Spotlight, August 2015
When Katherine Strand developed MUS E232 Inclusive Participatory Music Practices, a course for future music teachers, she made sure it would broaden students’ horizons by immersing them in music they may never have experienced before through active learning.
The course introduced students to multicultural music and had a service-learning component, helping students to identify “what they might teach and how they might teach it,” Strand said. Students learned how to foster inclusive, participatory practices for the purpose of community music-making.
“We defined this together as music that emanates from a sense of community… the antithesis of director-led ensembles,” Strand explained.
The students, most of whom are classically trained, explored various types of collaborative activities, such as song writing, garage bands, singing circles, and drum circles. They also had to learn guitar, which put them back in the situation of being novices.
“All along the way, at every step, we learn something and talk about, ‘what does it mean to teach this?’” Strand said.
Most of the students in the class are music education freshmen, and Strand said they often don’t identify as educators instead of learners until much later in college. Students are used to paying attention to content, Strand explained, but find it hard to pay attention to how an instructor models teaching.
“We want the transition [to a teaching identity] earlier so that they have a library of strategies and the fluidity that teaching requires,” Strand said.
The process in Strand’s course is to recognize the teaching model and then critique and think deeply about it. Students considered, for example, how they would need to teach material differently for various scenarios, such as a larger class size.
“They were coming up with lesson plans and testing them,” Strand said. “It was hugely active.”
For the service-learning component of the course, students taught four projects by means of “informances,” which are informational, sometimes interactive performances.

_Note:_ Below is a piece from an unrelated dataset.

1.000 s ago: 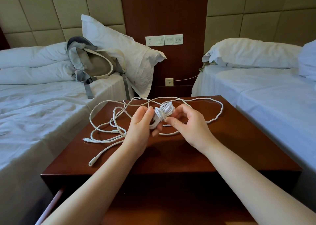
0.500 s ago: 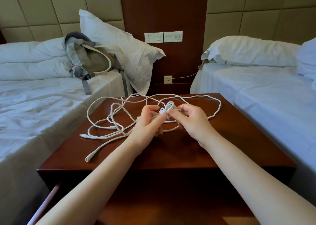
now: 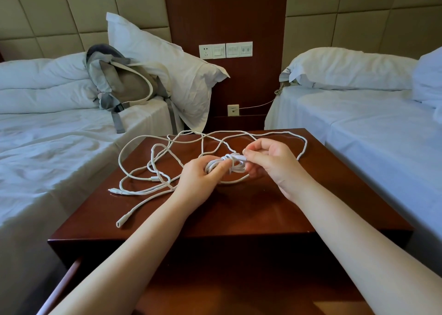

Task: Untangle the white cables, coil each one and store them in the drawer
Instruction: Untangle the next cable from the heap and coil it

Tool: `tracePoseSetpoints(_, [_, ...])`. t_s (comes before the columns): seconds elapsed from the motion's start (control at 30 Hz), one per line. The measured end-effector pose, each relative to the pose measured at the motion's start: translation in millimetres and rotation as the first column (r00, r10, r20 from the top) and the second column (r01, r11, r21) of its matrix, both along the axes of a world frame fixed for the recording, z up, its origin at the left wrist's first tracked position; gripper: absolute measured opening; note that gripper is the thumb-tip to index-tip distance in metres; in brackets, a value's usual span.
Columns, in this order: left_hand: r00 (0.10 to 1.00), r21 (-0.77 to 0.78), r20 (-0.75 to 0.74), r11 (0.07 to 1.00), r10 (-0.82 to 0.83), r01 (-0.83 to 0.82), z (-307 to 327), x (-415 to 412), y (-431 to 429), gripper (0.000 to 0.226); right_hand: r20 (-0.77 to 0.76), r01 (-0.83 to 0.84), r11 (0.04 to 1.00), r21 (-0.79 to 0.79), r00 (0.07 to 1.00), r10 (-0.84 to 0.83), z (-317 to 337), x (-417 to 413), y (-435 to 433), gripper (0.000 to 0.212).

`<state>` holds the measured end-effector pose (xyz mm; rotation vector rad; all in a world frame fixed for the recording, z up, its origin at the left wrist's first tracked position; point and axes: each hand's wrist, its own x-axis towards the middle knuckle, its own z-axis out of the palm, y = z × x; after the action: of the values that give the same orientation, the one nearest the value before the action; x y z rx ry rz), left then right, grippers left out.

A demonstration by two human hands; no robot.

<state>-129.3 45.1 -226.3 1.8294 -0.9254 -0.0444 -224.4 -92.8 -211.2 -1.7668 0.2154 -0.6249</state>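
Observation:
A small coil of white cable (image 3: 224, 165) sits between my two hands over the middle of the dark wooden nightstand (image 3: 239, 214). My left hand (image 3: 201, 178) grips the coil from the left. My right hand (image 3: 270, 161) pinches the cable's end at the coil's right side. Loose white cables (image 3: 148, 171) lie in tangled loops across the left and back of the nightstand top, with a plug end (image 3: 119, 223) near the front left. The open drawer (image 3: 227, 290) shows below the top's front edge, under my forearms.
Beds with white sheets flank the nightstand, left bed (image 3: 47, 152) and right bed (image 3: 382, 128). A grey backpack (image 3: 124, 82) leans on a pillow on the left bed. Wall sockets (image 3: 224, 50) sit on the wood panel behind.
The coil has been lowered from upright between my hands towards the tabletop. My right hand moved to the coil's right side and now pinches the cable end.

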Motion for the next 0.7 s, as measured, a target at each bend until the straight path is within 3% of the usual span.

Twice at St. Charles Catholic School, they taught circle singing and improvisation. At the Ellettsville Boys and Girls Club, they taught the children how to create a cappella groups and how to recreate a pop song—Royals by Lorde—on classroom instruments.
Students also prepared lesson plans for University Elementary, which they field-tested and revised in class the day before they went to the elementary school.
Strand had students use Canvas’ video recording function to create pre- and post-service-learning reflections. Next time she teaches the course, she plans to have students view and comment on each other’s reflections, as “reflections are not valid without feedback.”
Strand found that her students were invested in the coursework, and she used various activities to assess whether they were emotionally, behaviorally, and intellectually engaged.
“In general, behaviorally, they were there with us,” Strand said. “The discussion boards were to see if they were intellectually engaged.”
For the discussion boards, Strand was impressed with the depth of thinking and contribution of ideas from her students, who had to write one post each per topic and then respond to two other students. The discussion boards were also used for sharing poems they wrote, which were later adapted into songs.
“They wrote volumes. They really took to communal learning,” Strand said.
Strand used the discussion boards for formative assessment and also had the students write synthesis papers, which she used for summative assessment.
The course was “spectacularly active,” Strand noted. She stressed that “passive learning isn’t learning,” and for music students, sometimes it is even easy to be active without learning, as they can simply follow the director and play notes on the page.
What she wants is for her students to “learn deeply, and keep attention on the model of teaching.”
By breaking the stereotype of the traditional ensemble and having her students engage in forms of music that were new to them, Strand accomplished this goal.
Katy Strand is an Associate Professor of Music in the Jacobs School of Music.